On the heels of Monday's announcement that Time Warner and America Online were planning a US$163 billion merger, five shareholder class action suits were filed in the Delaware Court of Chancery against the two companies and Time-Warner's board.
In the lead complaint, Harriet Cohen, a shareholder of Time Warner, the world's largest media company, said: "The merger and the consideration to be paid to class members is unconscionable and unfair and grossly inadequate."
Cohen claims the deal with America Online (AOL) , the No. 1 Internet services provider, fails to recognize the intrinsic value of Time Warner stock based on its recent operating results, market price and projected cash flow.
The lawsuit also says the directors breached their fiduciary duty to shareholders by failing to "maximize shareholder value." Cohen asserts the directors should have held an auction of the company, done a market check to determine the highest price the Time Warner stock could command, and negotiated for a sale-of-control premium.
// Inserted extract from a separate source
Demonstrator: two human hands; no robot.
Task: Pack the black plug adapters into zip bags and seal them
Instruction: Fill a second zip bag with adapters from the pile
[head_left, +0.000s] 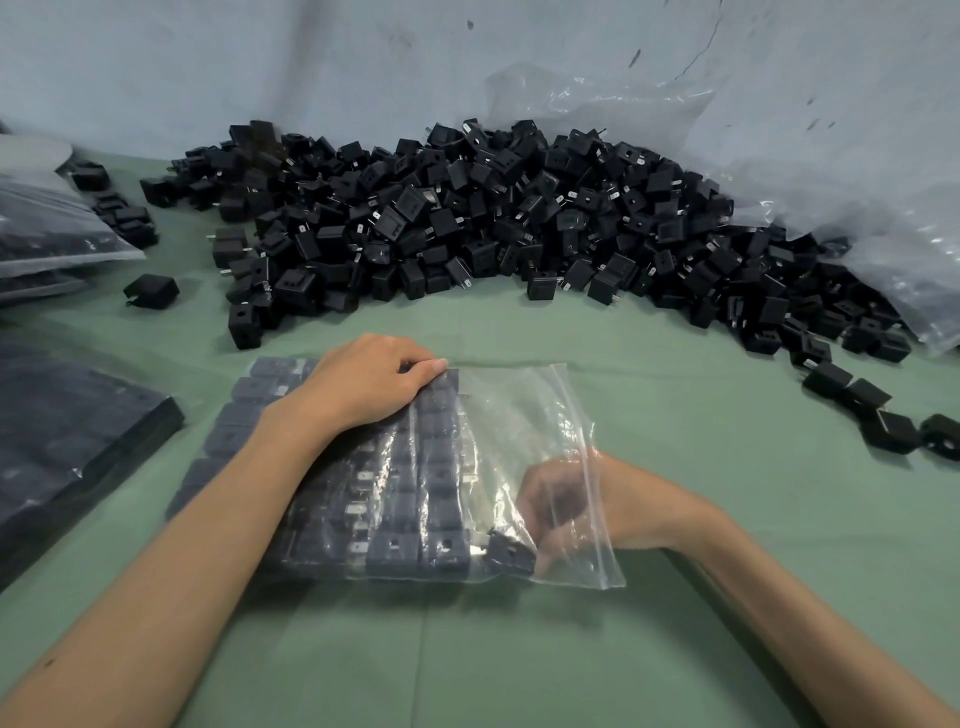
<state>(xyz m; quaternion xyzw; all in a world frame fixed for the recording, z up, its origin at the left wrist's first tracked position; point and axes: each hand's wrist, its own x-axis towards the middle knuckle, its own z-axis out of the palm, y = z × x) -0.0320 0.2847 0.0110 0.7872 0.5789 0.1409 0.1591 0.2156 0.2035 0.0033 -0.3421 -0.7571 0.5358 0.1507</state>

The merged company is to be called AOL Time Warner. The proposal calls for Time Warner shareholders to exchange each of their shares for 1.5 shares of the new stock or a 45 percent stake, and AOL shareholders to exchange each of their shares for one share of the new stock, or a 55 percent stake.
Cohen wants the court to declare that the directors and the companies breached their fiduciary duty to shareholders and to award unspecified compensatory damages.
An attorney for Cohen told Reuters that while the lawsuit does not yet contain a demand to put the merger on hold, the complaint could be amended to add that request.
Copies of the other four shareholder suits were available on Monday evening.